Le Monde, L’Express, Liberation, Afp e altri quattro media francesi inizieranno una collaborazione per contrastare le fake news su internet. Spiega così il giornale francese: “il progetto consta nel dispiegare prossimamente in Francia un dispositivo simile a quello che è stato messo a punto a dicembre negli Stati Uniti con la partecipazione di cinque media (Abc News, Ap, FactCheck.org, Politifact e Snopes) e che deve prossimamente essere lanciato in Germania con la redazione di Correctiv”.
Il dispositivo, spiega il quotidiano, permetterà agli utenti, grazie a una nuova categoria di segnalazione, di far rilevare una notizia sospettata di essere falsa. I link segnalati finiscono raccolti in un portale cui hanno accesso i media partner, che possono verificare le informazioni. Se due media stabiliscono che il contenuto è falso, la notizia apparirà agli utenti con un segnalino rosso menzionando che i fact-checker ne contestano la veridicità. Una finestra di allerta si aprirà anche quando gli utenti condivideranno il link e l’operazione avrà effetto sull’algoritmo che programma la diffusione dei contenuti.
Lo scorso 31 gennaio Facebook ha comunicato di aver modificato già l’alogoritmo per combattere le fake news. Il direttore di Le Monde, Jerome Fenoglio spiega “per la prima volta, sarà possibile intervenire su un algoritmo quando il contenuto pone un problema editoriale. E’ proprio questo elemento che ci ha convinti”.

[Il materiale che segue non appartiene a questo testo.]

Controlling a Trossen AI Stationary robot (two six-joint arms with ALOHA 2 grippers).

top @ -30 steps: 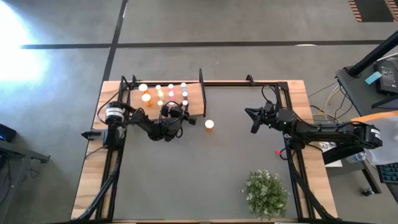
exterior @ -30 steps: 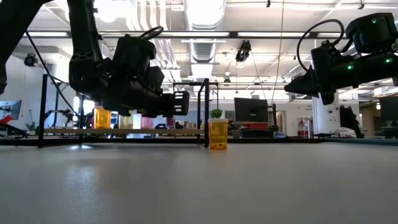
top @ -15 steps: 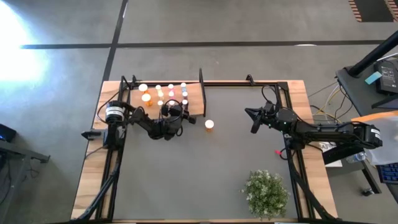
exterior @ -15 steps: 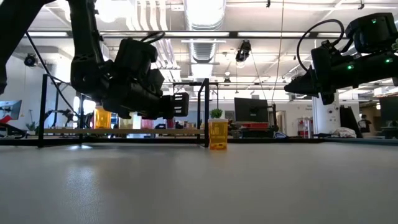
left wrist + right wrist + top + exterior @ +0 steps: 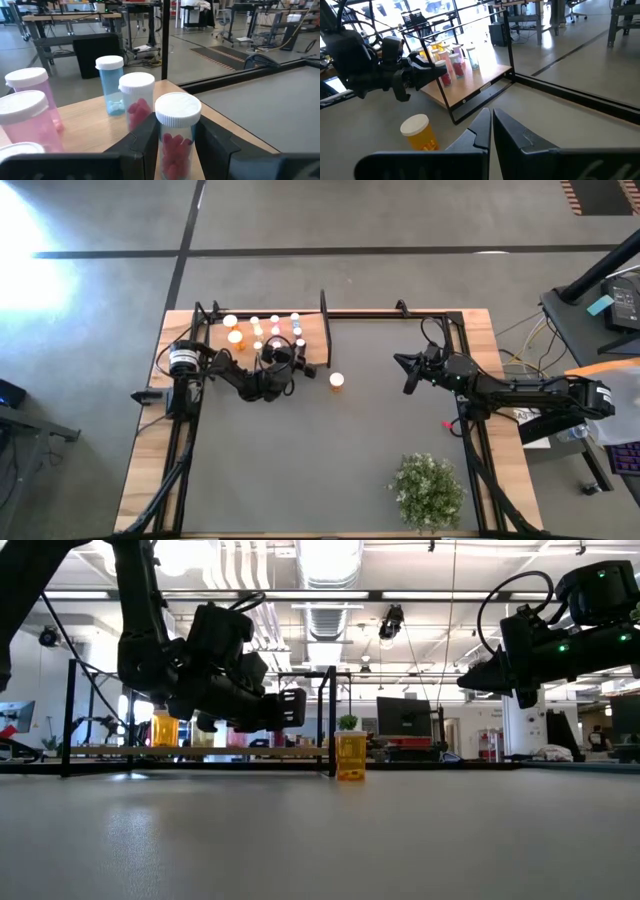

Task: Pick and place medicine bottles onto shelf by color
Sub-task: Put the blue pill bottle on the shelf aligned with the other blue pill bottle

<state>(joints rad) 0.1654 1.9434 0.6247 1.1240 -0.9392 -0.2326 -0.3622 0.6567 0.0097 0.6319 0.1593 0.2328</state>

Le Monde e le corporazioni mediatiche francesi, quindi, interveranno direttamente per dire quale notizia debba essere stoppata nella condivisione su Facebook perché giudicata Fake News. Se non è libertà di censura questa e se non iniziate ad inorridire adesso, noi non sappiamo più cosa altro scrivere…
P.s domani, martedì 7 febbraio, è atteso il famigerato documento anti bufale di Laura Boldrini. Scommettiamo che dirà le stesse identiche cose?